#### Task input ####

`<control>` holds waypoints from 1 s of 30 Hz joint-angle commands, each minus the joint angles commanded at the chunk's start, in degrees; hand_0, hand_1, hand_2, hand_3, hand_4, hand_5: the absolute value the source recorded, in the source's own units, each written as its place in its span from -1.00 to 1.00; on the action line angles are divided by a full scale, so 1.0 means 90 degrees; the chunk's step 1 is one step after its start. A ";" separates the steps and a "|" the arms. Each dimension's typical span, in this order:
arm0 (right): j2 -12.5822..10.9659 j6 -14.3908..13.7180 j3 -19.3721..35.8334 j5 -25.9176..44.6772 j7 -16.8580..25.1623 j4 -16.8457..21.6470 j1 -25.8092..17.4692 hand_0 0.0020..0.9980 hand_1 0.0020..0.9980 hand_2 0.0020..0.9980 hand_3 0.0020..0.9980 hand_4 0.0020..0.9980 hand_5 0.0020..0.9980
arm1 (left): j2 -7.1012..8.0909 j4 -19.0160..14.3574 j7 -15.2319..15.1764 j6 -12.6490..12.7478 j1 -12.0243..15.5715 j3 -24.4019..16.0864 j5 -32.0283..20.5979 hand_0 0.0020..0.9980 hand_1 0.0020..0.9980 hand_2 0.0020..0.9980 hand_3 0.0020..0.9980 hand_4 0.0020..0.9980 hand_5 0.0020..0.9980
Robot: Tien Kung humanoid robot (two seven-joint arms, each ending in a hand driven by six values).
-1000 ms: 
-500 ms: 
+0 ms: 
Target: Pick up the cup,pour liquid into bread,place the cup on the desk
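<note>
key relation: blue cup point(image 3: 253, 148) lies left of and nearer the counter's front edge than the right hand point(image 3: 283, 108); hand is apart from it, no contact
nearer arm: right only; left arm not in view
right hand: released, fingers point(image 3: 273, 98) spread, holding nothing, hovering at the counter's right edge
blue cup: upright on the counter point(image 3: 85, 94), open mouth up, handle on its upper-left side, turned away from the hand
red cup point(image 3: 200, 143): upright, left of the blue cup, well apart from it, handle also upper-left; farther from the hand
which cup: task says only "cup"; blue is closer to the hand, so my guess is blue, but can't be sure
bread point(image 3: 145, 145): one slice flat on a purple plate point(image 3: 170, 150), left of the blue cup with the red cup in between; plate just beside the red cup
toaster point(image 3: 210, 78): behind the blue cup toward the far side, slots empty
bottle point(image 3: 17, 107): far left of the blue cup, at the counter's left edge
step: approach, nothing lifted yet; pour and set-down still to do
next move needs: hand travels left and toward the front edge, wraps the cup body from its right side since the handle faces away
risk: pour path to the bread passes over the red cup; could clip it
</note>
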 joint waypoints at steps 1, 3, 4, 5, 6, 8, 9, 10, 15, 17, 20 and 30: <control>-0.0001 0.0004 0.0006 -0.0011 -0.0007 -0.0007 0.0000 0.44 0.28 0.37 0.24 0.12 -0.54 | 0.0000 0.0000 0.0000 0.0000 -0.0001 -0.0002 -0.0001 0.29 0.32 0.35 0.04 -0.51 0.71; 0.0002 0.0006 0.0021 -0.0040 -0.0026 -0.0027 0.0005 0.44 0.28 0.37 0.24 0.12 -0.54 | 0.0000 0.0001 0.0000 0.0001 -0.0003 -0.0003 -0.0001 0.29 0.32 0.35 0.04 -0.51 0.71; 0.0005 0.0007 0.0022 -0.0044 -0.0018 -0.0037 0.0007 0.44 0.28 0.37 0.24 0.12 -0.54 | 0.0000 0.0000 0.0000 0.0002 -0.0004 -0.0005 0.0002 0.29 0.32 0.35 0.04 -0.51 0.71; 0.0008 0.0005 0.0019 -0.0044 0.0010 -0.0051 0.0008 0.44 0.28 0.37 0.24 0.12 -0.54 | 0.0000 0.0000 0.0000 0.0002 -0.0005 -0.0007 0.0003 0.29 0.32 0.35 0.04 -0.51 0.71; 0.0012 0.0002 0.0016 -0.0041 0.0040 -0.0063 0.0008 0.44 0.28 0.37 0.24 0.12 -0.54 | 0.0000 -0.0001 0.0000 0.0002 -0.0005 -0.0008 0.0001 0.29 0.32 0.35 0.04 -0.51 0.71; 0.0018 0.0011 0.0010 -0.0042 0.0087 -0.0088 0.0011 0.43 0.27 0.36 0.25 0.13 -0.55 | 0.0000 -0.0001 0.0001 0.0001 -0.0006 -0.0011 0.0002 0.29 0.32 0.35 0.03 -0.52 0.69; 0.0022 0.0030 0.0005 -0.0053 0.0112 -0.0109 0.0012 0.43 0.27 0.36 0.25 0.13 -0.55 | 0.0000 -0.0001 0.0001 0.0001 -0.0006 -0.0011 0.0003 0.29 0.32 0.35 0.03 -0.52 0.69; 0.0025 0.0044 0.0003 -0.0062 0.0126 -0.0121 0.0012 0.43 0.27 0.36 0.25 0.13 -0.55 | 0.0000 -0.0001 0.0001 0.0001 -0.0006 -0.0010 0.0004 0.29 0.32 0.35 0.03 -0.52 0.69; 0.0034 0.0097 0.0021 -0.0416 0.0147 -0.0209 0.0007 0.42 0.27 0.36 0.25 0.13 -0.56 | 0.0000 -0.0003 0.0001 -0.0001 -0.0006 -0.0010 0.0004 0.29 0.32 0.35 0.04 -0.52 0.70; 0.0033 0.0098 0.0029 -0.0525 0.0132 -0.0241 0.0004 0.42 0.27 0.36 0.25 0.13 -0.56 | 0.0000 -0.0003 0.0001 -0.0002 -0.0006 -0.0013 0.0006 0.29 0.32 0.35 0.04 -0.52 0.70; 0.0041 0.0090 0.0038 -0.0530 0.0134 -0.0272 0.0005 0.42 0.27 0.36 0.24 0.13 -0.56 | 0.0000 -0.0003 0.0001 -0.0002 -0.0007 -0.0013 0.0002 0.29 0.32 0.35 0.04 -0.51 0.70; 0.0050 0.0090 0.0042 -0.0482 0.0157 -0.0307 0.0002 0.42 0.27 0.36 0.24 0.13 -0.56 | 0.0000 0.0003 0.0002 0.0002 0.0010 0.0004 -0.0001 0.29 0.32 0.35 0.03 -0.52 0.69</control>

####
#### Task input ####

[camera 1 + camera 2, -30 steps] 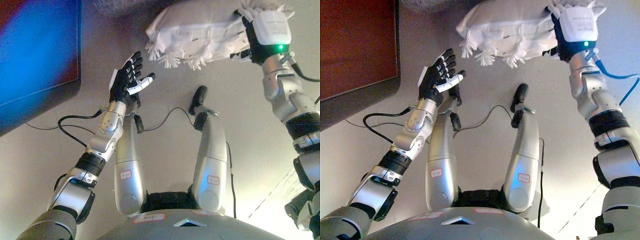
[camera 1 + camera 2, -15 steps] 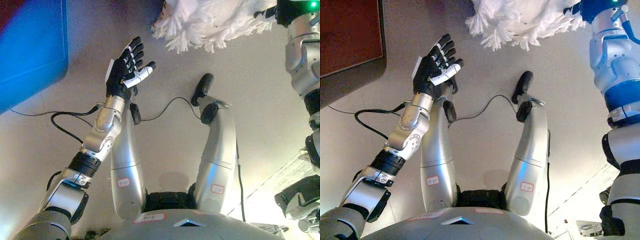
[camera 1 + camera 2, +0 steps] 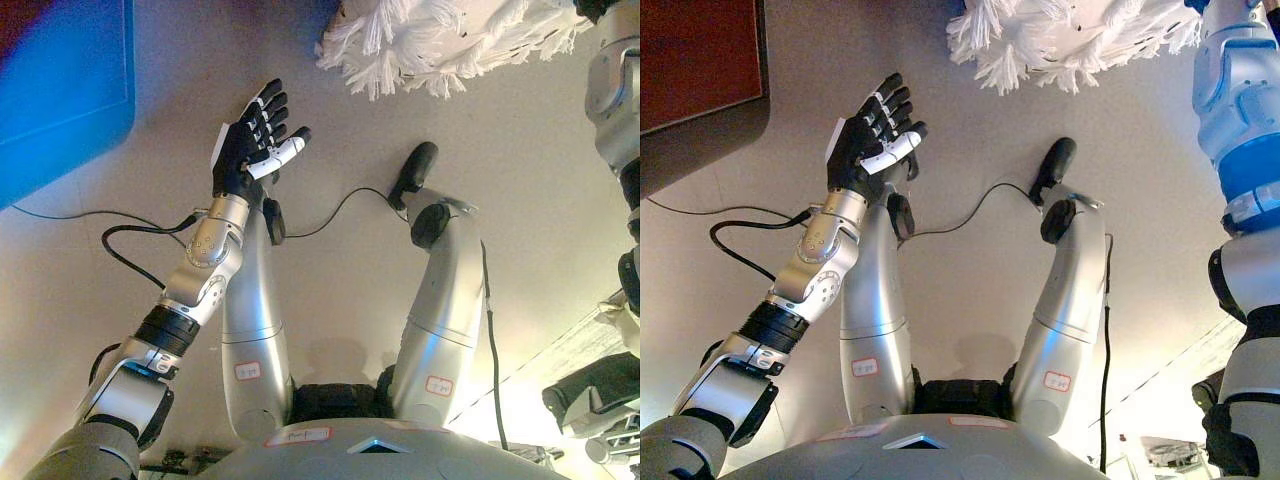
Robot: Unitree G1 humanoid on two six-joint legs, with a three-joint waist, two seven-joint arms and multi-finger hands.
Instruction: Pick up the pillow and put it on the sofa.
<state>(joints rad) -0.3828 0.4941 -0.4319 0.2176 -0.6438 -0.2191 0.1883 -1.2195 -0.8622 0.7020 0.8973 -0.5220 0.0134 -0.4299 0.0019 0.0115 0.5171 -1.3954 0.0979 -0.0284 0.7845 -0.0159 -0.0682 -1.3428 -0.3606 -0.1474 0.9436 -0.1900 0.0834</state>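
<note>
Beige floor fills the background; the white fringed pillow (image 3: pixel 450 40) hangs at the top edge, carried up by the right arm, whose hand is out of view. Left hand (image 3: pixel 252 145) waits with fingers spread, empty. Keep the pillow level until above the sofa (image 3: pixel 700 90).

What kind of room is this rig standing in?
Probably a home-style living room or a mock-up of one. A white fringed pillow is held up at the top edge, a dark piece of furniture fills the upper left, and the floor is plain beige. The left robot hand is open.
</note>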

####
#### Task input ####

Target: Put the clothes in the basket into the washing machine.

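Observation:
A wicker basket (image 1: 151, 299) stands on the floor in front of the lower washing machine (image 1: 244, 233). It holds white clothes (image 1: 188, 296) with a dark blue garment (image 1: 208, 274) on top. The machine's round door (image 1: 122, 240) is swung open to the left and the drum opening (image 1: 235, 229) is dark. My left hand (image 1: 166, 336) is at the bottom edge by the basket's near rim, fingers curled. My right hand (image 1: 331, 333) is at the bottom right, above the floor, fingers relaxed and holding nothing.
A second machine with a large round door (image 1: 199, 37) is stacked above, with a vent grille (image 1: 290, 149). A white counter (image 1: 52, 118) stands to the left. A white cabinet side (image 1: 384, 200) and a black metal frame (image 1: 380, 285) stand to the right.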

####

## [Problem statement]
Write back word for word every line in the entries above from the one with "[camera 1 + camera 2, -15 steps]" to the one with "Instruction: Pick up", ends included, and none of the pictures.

## [Solution to this problem]
[camera 1 + camera 2, -15 steps] 
[camera 1 + camera 2, +0 steps] 
Robot: Unitree G1 humanoid on two six-joint legs, with a three-joint waist, two seven-joint arms and multi-finger hands.
Instruction: Pick up the pillow and put it on the sofa.

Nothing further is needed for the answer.